* **Task goal**: Reproduce the section of the listing that begins at the line containing "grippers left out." and finishes at the line containing "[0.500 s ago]". Include both end lines and nothing beyond them.

* **Given information**:
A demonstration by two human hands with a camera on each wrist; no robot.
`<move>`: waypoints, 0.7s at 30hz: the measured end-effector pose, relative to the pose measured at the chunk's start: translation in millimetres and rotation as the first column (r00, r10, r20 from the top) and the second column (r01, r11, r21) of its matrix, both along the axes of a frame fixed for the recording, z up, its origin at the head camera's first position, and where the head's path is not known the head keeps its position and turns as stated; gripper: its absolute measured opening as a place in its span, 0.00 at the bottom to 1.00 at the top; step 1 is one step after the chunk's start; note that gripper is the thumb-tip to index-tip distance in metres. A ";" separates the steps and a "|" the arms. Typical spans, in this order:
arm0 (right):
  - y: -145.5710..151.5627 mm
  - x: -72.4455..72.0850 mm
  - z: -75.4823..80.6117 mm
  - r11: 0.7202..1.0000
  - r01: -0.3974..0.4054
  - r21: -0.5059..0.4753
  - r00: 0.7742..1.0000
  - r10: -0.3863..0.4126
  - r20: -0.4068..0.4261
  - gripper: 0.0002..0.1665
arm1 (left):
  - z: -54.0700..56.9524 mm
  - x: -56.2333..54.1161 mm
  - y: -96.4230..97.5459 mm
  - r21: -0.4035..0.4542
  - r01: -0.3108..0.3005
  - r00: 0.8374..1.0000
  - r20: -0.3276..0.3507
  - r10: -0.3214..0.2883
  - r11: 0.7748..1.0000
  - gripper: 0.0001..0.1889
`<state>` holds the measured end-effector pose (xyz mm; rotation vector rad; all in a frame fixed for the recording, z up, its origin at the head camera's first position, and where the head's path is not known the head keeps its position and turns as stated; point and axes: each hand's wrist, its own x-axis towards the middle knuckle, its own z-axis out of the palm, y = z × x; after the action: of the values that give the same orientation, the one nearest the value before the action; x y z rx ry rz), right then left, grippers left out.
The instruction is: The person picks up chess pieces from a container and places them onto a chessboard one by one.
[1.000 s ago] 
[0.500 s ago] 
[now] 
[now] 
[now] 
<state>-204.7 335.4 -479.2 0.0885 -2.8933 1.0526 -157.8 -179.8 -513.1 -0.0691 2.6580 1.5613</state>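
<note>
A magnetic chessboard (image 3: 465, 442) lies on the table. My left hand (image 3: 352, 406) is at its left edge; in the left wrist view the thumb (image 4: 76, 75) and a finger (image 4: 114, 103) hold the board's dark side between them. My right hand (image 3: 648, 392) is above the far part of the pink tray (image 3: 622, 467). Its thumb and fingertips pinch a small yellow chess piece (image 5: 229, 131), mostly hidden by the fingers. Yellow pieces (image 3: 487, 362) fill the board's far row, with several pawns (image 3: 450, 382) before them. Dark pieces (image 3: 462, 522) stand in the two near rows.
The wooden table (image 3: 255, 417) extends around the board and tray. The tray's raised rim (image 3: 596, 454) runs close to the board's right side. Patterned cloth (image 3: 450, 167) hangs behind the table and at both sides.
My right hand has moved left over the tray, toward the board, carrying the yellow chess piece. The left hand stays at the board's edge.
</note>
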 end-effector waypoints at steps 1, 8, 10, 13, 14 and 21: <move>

* **Written reply**:
`<state>` holds the measured end-effector pose (xyz mm; rotation vector rad; all in a frame fixed for the recording, z up, its origin at the head camera's first position, and where the head's path is not known the head keeps its position and turns as stated; point and axes: each hand's wrist, its own x-axis towards the middle knuckle, its own z-axis out of the palm, y = z × x; after the action: of the values that give the same orientation, the one nearest the value before the action; x y z rx ry rz), right then left, grippers left out.
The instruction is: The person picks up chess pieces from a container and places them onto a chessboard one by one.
[1.000 s ago] 
[0.500 s ago] 

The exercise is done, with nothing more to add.